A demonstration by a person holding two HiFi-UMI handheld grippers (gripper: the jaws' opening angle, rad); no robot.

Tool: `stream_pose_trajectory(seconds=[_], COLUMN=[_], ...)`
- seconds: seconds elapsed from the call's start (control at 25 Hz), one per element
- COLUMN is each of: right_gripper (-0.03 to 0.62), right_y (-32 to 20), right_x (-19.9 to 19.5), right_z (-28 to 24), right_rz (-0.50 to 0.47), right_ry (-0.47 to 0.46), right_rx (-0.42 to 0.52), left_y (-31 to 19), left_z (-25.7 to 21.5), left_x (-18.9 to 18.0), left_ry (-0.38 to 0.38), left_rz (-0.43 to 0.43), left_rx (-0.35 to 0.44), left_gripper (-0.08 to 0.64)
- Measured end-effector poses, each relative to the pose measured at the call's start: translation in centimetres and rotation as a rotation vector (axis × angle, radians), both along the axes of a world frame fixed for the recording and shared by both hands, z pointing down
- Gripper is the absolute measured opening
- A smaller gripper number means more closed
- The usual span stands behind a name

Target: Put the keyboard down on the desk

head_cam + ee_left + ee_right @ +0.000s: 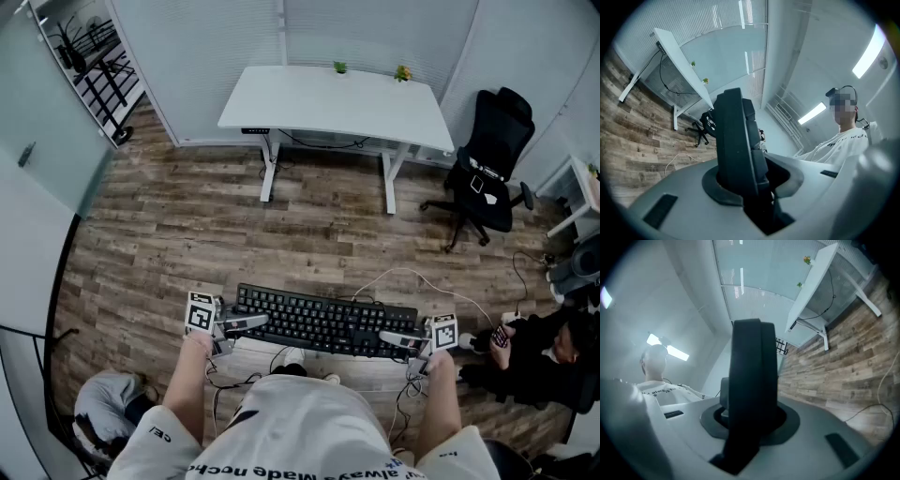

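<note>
Low in the middle of the head view, the left claw [248, 322] and the right claw [392, 337] are each pinched tight on one short end of the black keyboard [323, 321], which hangs flat in the air over the wood floor [187, 234]. It looks stiff, light and long, so a grip at both ends should stop it tipping. The white worktop [337, 98] stands far off at the top middle.
</note>
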State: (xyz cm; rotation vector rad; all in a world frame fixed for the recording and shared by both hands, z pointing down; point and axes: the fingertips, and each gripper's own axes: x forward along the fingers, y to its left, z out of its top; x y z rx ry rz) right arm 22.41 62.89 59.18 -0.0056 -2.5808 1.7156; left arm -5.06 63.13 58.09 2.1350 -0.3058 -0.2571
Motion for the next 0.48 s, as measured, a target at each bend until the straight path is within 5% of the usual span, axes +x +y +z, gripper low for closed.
stream_pose_trajectory(seconds=[0.48], right_gripper=[0.124], right_y=[-1.8], right_x=[-4.9], right_z=[0.4], right_rz=[0.013], right_ry=[0.001], right_rx=[0.035], left_y=[-1.3], left_z=[1.0], left_x=[-5.0], left_ry=[0.009], left_rz=[-0.015], left_rx=[-0.01], left_gripper=[0.133])
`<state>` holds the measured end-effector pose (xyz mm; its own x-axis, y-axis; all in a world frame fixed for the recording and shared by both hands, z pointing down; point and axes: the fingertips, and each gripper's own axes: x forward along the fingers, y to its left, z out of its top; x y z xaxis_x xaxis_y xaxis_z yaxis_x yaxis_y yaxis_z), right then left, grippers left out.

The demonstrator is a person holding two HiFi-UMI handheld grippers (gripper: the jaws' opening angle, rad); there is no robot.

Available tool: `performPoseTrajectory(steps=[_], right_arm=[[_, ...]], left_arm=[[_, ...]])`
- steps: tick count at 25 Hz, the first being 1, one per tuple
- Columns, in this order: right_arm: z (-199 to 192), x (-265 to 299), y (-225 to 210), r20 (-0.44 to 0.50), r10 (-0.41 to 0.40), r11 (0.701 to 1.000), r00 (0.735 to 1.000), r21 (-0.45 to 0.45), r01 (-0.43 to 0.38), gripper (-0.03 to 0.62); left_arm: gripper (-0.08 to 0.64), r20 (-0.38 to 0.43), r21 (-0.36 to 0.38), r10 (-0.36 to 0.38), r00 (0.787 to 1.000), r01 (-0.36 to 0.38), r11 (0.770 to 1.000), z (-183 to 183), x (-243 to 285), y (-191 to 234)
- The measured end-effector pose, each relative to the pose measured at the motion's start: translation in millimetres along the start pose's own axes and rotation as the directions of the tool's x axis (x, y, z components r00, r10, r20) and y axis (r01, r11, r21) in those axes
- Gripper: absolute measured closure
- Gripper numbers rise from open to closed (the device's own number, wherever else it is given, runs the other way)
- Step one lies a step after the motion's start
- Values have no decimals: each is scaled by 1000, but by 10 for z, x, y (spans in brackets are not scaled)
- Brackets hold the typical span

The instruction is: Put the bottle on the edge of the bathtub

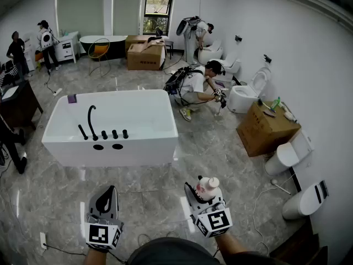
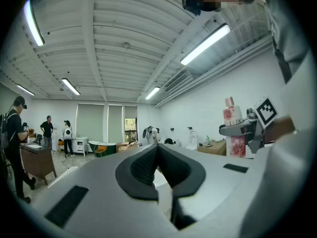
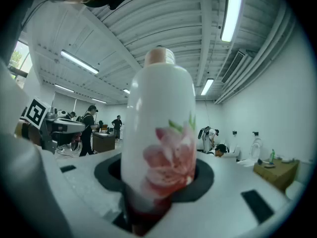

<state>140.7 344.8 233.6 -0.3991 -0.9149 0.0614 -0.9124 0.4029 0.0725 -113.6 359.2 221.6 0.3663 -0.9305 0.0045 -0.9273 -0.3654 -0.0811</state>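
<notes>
A white bottle (image 1: pixel 208 187) with a pink flower print and a pale cap stands upright between the jaws of my right gripper (image 1: pixel 203 195), which is shut on its lower part. It fills the right gripper view, where the bottle (image 3: pixel 161 133) rises out of the right gripper (image 3: pixel 157 185). My left gripper (image 1: pixel 106 202) hovers beside it at the lower left, shut and empty; in its own view the left gripper (image 2: pixel 158 170) has its pads together. The white bathtub (image 1: pixel 110 156) stands ahead on the grey floor, with a black faucet (image 1: pixel 91 120) on its near rim.
A small purple item (image 1: pixel 72 98) lies on the tub's far left corner. A cardboard box (image 1: pixel 267 128) and toilets (image 1: pixel 288 157) line the right wall. A person (image 1: pixel 196 87) crouches behind the tub. More people stand far left. A cable (image 1: pixel 265 203) lies on the floor.
</notes>
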Motion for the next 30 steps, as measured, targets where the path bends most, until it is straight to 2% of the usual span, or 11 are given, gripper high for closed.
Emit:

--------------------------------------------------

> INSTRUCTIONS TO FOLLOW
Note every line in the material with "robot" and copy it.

> SOLUTION TO THIS EXERCISE
A demonstration by a person holding two HiFi-UMI handheld grippers (gripper: the jaws' opening angle, rad); no robot.
The demonstrator is a person holding two HiFi-UMI handheld grippers (gripper: the jaws' opening angle, rad); there is no robot.

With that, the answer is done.